Activity Feed with Riak - database

This week I read an interesting article which explain how the authors implemented an activity. Basically, they're using two approaches to handle activities, which I'm adapting to my scenario, so supposing we hava an user foo who has a certain number (x) of followers:
if x<500, then the activity will be copyied to every follower feed
this means slow writes, fast reads
if x>500, only a link will be made between foo and his followoers
in theory, fast writes, but will slow reads
So when some user access your activity feed, the server will fetch and merge all data, so this means fast lookups in their own copyied activities and then query accross the links. If a timeline has a limit of 20, then I fetch 10 of each and then merge.
I'm trying to do it with Riak and the feature of Linking, so this is my question: is linking faster than copy? My idea of architecture is good enough? Are there other solutions and/or technologies which I should see?

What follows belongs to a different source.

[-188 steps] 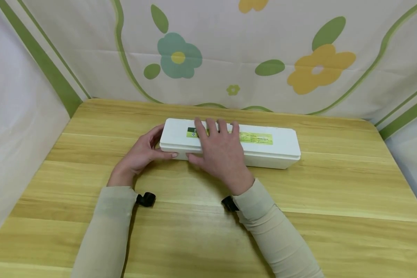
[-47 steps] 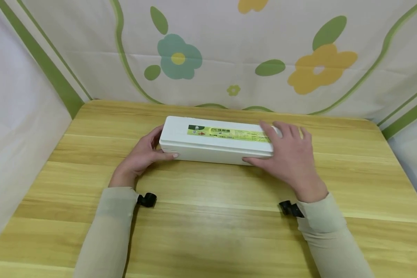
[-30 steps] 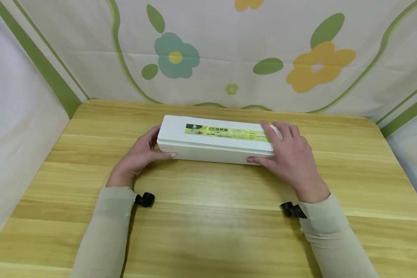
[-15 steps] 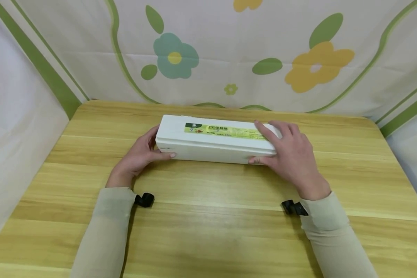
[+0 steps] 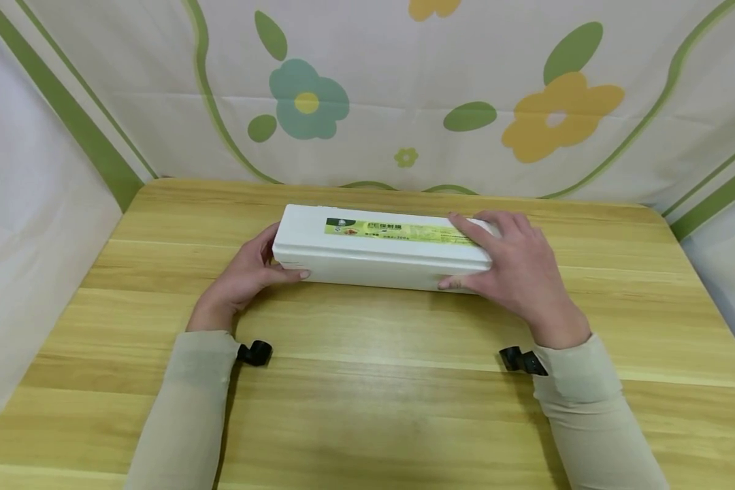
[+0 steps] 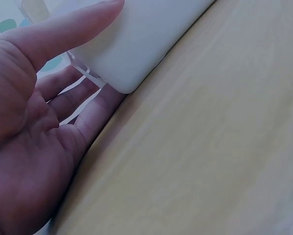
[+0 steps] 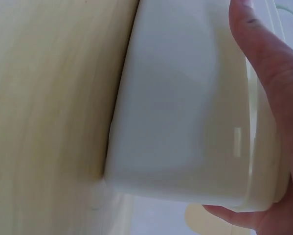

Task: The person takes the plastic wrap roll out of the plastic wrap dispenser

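A long white cling film box (image 5: 355,265) lies on the table, its lid on and a green-yellow label (image 5: 398,231) along the top. My left hand (image 5: 245,272) holds its left end, thumb on the front face and fingers round the end, partly hidden behind the box. At the right end my right hand (image 5: 517,272) grips the box, with the thumb on the front face and the fingers over the lid. The right wrist view shows the box's smooth end (image 7: 175,107) close up, beside the palm. A seam runs between lid and body.
The wooden table (image 5: 367,408) stretches out in front of the box and to both sides. Behind it hangs a flower-patterned curtain (image 5: 367,82), with white cloth at the left and right. Black wrist mounts (image 5: 255,353) sit at both cuffs.
My right hand has moved from the middle of the lid to the right end of the box. The left hand has stayed at the left end. In the last second, little has shifted.
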Available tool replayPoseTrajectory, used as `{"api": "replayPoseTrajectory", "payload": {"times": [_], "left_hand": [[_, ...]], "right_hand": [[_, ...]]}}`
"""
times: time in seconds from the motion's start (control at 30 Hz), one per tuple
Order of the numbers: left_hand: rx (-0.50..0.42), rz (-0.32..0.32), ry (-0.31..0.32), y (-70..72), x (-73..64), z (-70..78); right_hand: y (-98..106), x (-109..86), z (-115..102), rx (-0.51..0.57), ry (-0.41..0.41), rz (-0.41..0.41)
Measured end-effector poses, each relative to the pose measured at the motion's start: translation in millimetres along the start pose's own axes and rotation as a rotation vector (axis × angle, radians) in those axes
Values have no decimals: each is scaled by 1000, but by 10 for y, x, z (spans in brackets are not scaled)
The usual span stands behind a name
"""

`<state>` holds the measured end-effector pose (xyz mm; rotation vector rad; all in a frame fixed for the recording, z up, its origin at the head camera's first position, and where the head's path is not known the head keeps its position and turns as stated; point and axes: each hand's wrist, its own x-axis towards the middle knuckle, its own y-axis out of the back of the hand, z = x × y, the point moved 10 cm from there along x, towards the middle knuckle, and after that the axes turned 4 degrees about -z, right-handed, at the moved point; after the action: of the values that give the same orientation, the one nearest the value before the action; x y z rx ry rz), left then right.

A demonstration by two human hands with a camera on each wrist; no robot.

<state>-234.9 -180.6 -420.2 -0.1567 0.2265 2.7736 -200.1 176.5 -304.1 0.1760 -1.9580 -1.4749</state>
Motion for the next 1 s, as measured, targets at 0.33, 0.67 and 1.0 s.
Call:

PS.: I'm not implementing a activity feed for production, it's just for learning how to implement one which performs well and use Riak a bit.

Two thoughts.
1) No, Linking (in the sense of Riak Link Walking) is very likely not the right way to implement this. For one, each link is stored as a separate HTTP header, and there is a recommended limit in the HTTP spec on how many header fields you should send. (Although, to be fair, in tests you can use upwards of a 1000 links in the header with Riak, seems to work fine. But not recommended). More importantly, querying those links via the Link Walking api actually uses MapReduce on the backend, and is fairly slow for the kind of usage you're intending it for.
This is not to say that you can't store JSON objects that are lists of links, sure, that's a valid approach. I'm just recommending against using Riak links for this.
2) As for how to properly implement it, that's a harder question, and depends on your traffic and use case. But your general approach is valid -- copy the feed for some X value of updates (whether X is 500 or much smaller should be determined in testing), and link when the number of updates is greater than X.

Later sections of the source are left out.